◆ **Data below**:
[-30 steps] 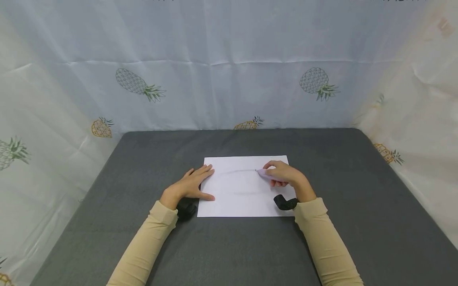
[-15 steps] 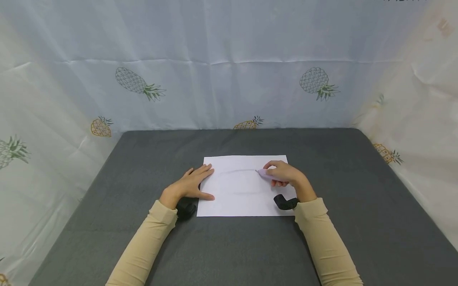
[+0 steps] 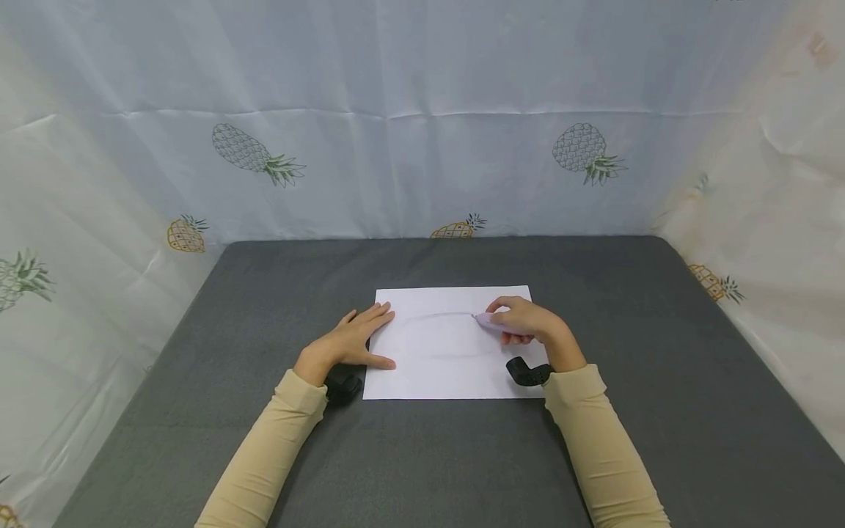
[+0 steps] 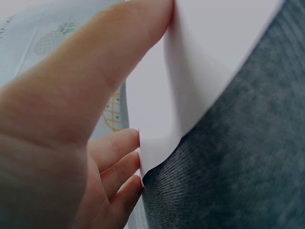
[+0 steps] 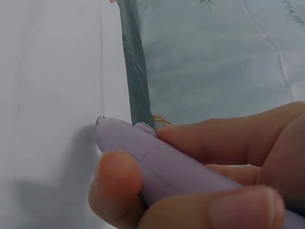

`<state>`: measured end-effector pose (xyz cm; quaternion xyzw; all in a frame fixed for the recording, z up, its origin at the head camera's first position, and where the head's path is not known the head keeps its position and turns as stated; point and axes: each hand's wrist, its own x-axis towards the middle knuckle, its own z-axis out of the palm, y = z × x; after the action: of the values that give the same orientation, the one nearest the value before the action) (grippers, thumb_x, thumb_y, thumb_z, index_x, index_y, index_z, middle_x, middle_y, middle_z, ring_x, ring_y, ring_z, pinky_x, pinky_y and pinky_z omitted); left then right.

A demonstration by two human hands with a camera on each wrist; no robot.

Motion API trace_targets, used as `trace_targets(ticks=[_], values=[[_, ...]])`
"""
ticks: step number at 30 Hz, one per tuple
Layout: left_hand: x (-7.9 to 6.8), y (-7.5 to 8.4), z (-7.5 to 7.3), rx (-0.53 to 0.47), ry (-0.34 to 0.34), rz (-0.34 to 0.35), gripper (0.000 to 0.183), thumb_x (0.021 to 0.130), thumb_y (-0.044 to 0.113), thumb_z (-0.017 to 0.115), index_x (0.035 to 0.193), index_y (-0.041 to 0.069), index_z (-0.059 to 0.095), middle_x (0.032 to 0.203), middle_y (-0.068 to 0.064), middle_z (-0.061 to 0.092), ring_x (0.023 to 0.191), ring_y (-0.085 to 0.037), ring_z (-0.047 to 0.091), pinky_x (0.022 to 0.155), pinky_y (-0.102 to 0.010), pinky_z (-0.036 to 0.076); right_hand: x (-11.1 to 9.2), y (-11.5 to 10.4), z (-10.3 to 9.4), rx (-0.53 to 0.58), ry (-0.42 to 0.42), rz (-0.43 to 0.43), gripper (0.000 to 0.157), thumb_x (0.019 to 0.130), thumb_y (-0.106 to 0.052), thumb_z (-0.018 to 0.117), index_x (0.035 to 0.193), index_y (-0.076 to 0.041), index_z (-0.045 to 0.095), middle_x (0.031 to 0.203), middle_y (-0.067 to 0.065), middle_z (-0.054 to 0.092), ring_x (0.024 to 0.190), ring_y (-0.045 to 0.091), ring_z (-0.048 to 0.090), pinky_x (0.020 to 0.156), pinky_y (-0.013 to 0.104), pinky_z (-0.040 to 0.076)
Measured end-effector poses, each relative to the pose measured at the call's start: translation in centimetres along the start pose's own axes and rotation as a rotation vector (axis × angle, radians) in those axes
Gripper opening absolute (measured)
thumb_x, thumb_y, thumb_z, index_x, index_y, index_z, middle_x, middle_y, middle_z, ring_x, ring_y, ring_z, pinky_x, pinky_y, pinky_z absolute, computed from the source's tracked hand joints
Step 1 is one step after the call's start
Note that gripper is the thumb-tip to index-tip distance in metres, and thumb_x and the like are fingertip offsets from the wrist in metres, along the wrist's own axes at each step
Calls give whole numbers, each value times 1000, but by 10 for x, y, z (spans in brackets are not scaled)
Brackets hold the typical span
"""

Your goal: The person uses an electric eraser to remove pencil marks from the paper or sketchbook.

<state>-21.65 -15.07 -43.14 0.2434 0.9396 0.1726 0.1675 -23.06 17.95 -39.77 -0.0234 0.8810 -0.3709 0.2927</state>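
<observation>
A sheet of white paper [image 3: 436, 374] lies on the dark table in the head view. My left hand [image 3: 353, 341] rests across its left edge, fingers and thumb spread. In the left wrist view the thumb presses on the paper [image 4: 152, 105], which bends up a little near that edge. My right hand [image 3: 528, 323] grips a lilac utility knife [image 5: 157, 162] over the right half of the sheet. Its small metal tip sits on the paper, at the end of a thin straight line [image 5: 101, 67] running across the upper part. Fingers hide the rear of the knife.
Dark grey cloth covers the table [image 3: 422, 462]. A pale curtain [image 3: 409, 169] with printed pineapples hangs behind and at both sides. Black wrist cameras sit under both wrists, the right camera [image 3: 526, 372] over the paper's lower right corner.
</observation>
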Motion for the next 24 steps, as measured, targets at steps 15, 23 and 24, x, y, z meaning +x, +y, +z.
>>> trace_targets(ticks=[15, 23, 24], values=[[0, 1, -1, 4, 2, 0, 99, 78, 48, 76, 153, 8, 26, 164, -12, 17, 152, -32, 17, 122, -62, 9, 4, -2, 6, 31, 41, -11, 36, 99, -24, 45, 130, -7, 48, 56, 0, 53, 44, 8, 40, 44, 20, 32], [0, 0, 1, 4, 2, -1, 99, 78, 48, 76, 153, 9, 26, 164, -11, 18, 152, -32, 17, 122, -61, 9, 7, -1, 8, 38, 62, -6, 36, 100, -26, 45, 131, -8, 48, 56, 0, 54, 44, 8, 39, 43, 20, 33], [0, 0, 1, 6, 3, 1, 99, 78, 48, 76, 153, 9, 26, 164, -11, 18, 152, -32, 17, 122, -61, 9, 7, 0, 8, 39, 59, -6, 36, 100, -26, 45, 131, -9, 48, 56, 0, 54, 44, 8, 39, 43, 20, 33]])
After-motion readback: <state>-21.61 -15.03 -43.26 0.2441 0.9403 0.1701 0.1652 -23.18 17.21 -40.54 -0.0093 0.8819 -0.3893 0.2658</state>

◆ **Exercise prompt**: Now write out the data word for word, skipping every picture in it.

◆ **Response to this task**:
[-30 steps] 
[-15 steps] 
[+0 steps] 
[+0 steps] 
[+0 steps] 

`<state>`: measured end-effector pose (xyz cm; quaternion xyzw; all in a frame fixed for the recording, z up, its origin at the head camera's first position, and where the head's path is not known the head keeps its position and turns as stated; point and axes: each hand's wrist, its own x-axis towards the middle knuckle, its own z-axis out of the palm, y = z × x; after the action: of the values that give the same orientation, the one nearest the value before the action) (grippers, thumb_x, thumb_y, thumb_z, index_x, index_y, index_z, middle_x, middle_y, middle_z, ring_x, ring_y, ring_z, pinky_x, pinky_y and pinky_z omitted); left then right.

A demonstration by two human hands with a camera on each wrist; no robot.

Motion API trace_targets, used as `trace_targets(ticks=[_], values=[[_, ...]])`
"""
ticks: step number at 30 Hz, one per tuple
Layout: left_hand: x (-7.9 to 6.8), y (-7.5 to 8.4), z (-7.5 to 7.3), rx (-0.53 to 0.47), ry (-0.34 to 0.34), rz (-0.34 to 0.35), gripper (0.000 to 0.183), thumb_x (0.021 to 0.130), thumb_y (-0.044 to 0.113), thumb_z (-0.017 to 0.115), index_x (0.035 to 0.193), index_y (-0.041 to 0.069), index_z (-0.059 to 0.095), middle_x (0.032 to 0.203), middle_y (-0.068 to 0.064), middle_z (-0.061 to 0.092), ring_x (0.023 to 0.191), ring_y (-0.085 to 0.037), ring_z (-0.047 to 0.091), pinky_x (0.022 to 0.155), pinky_y (-0.102 to 0.010), pinky_z (-0.036 to 0.076); right_hand: x (-11.1 to 9.2), y (-11.5 to 10.4), z (-10.3 to 9.4), rx (-0.53 to 0.58), ry (-0.42 to 0.42), rz (-0.43 to 0.43), gripper (0.000 to 0.157), thumb_x (0.019 to 0.130), thumb_y (-0.106 to 0.052), thumb_z (-0.018 to 0.117), index_x (0.035 to 0.193), index_y (-0.076 to 0.041), index_z (-0.045 to 0.095), middle_x (0.031 to 0.203), middle_y (-0.067 to 0.065), middle_z (-0.054 to 0.092), ring_x (0.024 to 0.190), ring_y (-0.045 to 0.091), ring_z (-0.048 to 0.090), pinky_x (0.020 to 0.156), pinky_y (-0.013 to 0.104), pinky_z (-0.040 to 0.076)
Measured end-effector poses, each relative to the pose measured at the call's start: translation in centimetres along the start pose's own axes and rotation as a rotation vector (axis × angle, radians) in those axes
Gripper opening absolute (measured)
thumb_x, thumb_y, thumb_z, index_x, index_y, index_z, middle_x, middle_y, middle_z, ring_x, ring_y, ring_z, pinky_x, pinky_y, pinky_z absolute, computed from the source's tracked hand joints
Step 1 is one step after the call's start
Note that gripper is the thumb-tip to index-tip distance in metres, and thumb_x and the like are fingertip offsets from the wrist in metres, along the wrist's own axes at each step
Calls give whole numbers, each value times 1000, but by 10 for x, y, z (spans in brackets are not scaled)
Brackets hold the typical span
"""

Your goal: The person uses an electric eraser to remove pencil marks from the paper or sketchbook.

<state>-21.65 -15.07 -43.14 0.2434 0.9396 0.1726 0.1675 -23.06 17.95 -39.77 -0.0234 0.8810 -0.3709 0.2927</state>
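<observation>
A sheet of white paper [image 3: 436, 374] lies on the dark table in the head view. My left hand [image 3: 353, 341] rests across its left edge, fingers and thumb spread. In the left wrist view the thumb presses on the paper [image 4: 152, 105], which bends up a little near that edge. My right hand [image 3: 528, 323] grips a lilac utility knife [image 5: 157, 162] over the right half of the sheet. Its small metal tip sits on the paper, at the end of a thin straight line [image 5: 101, 67] running across the upper part. Fingers hide the rear of the knife.
Dark grey cloth covers the table [image 3: 422, 462]. A pale curtain [image 3: 409, 169] with printed pineapples hangs behind and at both sides. Black wrist cameras sit under both wrists, the right camera [image 3: 526, 372] over the paper's lower right corner.
</observation>
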Motion for the next 24 steps, as measured, targets at steps 15, 23 and 24, x, y, z meaning +x, +y, +z.
>>> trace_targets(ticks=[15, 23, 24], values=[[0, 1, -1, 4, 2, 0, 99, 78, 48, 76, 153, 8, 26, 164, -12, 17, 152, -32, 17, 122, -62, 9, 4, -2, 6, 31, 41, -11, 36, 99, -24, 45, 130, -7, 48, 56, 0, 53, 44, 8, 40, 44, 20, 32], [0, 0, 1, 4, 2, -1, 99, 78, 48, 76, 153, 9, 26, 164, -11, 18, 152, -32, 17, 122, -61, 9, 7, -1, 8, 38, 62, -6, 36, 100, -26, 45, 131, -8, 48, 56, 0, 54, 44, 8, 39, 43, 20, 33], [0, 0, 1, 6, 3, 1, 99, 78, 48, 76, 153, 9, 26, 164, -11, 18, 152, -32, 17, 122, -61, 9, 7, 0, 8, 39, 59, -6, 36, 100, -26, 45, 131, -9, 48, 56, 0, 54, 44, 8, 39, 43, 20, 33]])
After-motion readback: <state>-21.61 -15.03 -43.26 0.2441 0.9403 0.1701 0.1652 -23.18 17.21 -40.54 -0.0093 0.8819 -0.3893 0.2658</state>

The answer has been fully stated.